Le vendredi 5 octobre, l'économie de marché a été la victime d'un attentat, et pas n'importe lequel comme l'indiquent mes confrères du journal Les Echos. C'est un magnifique attentat perpétré par l'artiste anglais Banksy. Lors d'une vente aux enchères organisée à Londres par Sothebys, le commissaire-priseur tape du marteau pour adjuger un tableau pour la somme de 800.000 livres sterlings et hop, immédiatement la toile ou figure une petite fille regardant partir un ballon en forme de coeur descend mystérieusement de son cadre et ressort en-dessous de celui-ci en lambeaux, ou pour être précis en fines lanières. Banksy revendique cet attentat quelques heures plus tard en postant une vidéo sur Instagram, vidéo durant laquelle il démontre comment il a piégé le cadre de son propre tableau grâce à un micro-robot télécommandé à distance. Comme il fallait bien signer cet attentat, cet artiste ajoute dans la vidéo une phrase de Picasso : "l'envie de détruire est aussi une envie créatrice". L'attentat artistique est donc revendiqué et assumé.
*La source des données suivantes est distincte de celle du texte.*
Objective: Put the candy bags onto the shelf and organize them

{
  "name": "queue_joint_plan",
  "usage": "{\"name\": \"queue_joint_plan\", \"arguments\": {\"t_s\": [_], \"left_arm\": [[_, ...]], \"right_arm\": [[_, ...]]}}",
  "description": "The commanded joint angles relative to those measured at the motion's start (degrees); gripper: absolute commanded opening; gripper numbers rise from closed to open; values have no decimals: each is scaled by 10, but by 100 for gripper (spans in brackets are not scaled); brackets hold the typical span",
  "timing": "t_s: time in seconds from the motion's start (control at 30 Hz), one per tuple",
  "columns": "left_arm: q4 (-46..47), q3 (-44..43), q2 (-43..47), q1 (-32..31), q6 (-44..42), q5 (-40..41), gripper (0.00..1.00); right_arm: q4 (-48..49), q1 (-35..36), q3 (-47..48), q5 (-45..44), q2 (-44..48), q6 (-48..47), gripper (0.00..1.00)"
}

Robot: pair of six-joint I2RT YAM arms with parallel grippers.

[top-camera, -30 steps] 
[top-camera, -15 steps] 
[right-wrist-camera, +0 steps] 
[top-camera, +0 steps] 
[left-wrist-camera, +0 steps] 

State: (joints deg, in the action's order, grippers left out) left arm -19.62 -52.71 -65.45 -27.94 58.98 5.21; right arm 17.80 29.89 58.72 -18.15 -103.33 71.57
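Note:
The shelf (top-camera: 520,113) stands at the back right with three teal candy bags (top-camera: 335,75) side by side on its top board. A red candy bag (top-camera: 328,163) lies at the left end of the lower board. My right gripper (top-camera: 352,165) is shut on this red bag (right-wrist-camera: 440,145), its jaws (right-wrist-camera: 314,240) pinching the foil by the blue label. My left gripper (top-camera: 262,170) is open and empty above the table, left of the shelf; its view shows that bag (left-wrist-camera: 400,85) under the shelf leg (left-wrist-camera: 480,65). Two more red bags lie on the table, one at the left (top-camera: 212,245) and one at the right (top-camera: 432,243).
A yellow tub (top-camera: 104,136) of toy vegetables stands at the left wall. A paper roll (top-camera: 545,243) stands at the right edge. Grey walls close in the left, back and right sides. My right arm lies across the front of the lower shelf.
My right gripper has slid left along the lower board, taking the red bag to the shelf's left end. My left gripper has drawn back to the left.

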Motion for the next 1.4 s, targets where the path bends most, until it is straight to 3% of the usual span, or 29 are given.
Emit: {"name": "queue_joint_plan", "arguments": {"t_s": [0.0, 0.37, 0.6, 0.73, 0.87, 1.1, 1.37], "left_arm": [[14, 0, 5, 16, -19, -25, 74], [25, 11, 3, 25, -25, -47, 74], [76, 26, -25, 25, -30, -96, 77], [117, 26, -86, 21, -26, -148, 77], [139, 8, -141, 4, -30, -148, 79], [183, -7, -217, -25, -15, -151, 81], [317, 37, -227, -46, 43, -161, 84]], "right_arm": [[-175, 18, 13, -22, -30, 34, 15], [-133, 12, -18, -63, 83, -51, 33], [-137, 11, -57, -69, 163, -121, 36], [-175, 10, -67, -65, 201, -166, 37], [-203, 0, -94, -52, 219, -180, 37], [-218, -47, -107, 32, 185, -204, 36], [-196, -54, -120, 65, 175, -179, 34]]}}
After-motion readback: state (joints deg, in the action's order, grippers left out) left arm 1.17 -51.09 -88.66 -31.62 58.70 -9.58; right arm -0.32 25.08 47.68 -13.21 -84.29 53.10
Mes confrères du journal économique Les Echos ont raison de dire qu'au travers de ce geste autodestructeur, c'est le marché de l'art qui est visé. Mais l'attentat contre le marché de l'art est raté car aujourd'hui, le tableau est plus cher lacéré qu'intact. En fait, ce geste faire réfléchir sur notre société. A une époque, le sculpteur César a démarré sa carrière d'artiste en cherchant des bouts de métal chez un ferrailleur et il a terminé sa carrière en écrasant - en compactant des voitures de luxe. Pour Jean-Marc Vittori, l'éditorialiste du journal Les Echos, c'est en soi "le résumé limpide du passage d'une société de pénurie de l'après-guerre à une société de surabondance". Selon lui, et je suis prêt à le croire, "l'ouvre autodestructrice de cet artiste Banksy est peut-être la formidable métaphore d'un monde qui a choisi de courir à sa perte". Le geste de Banksy a eu lieu en même temps que la publication du rapport alarmant des experts du GIEC sur le réchauffement de notre planète. Ces deux événements ne seraient finalement que les deux faces d'une même histoire - une histoire d'autodestruction.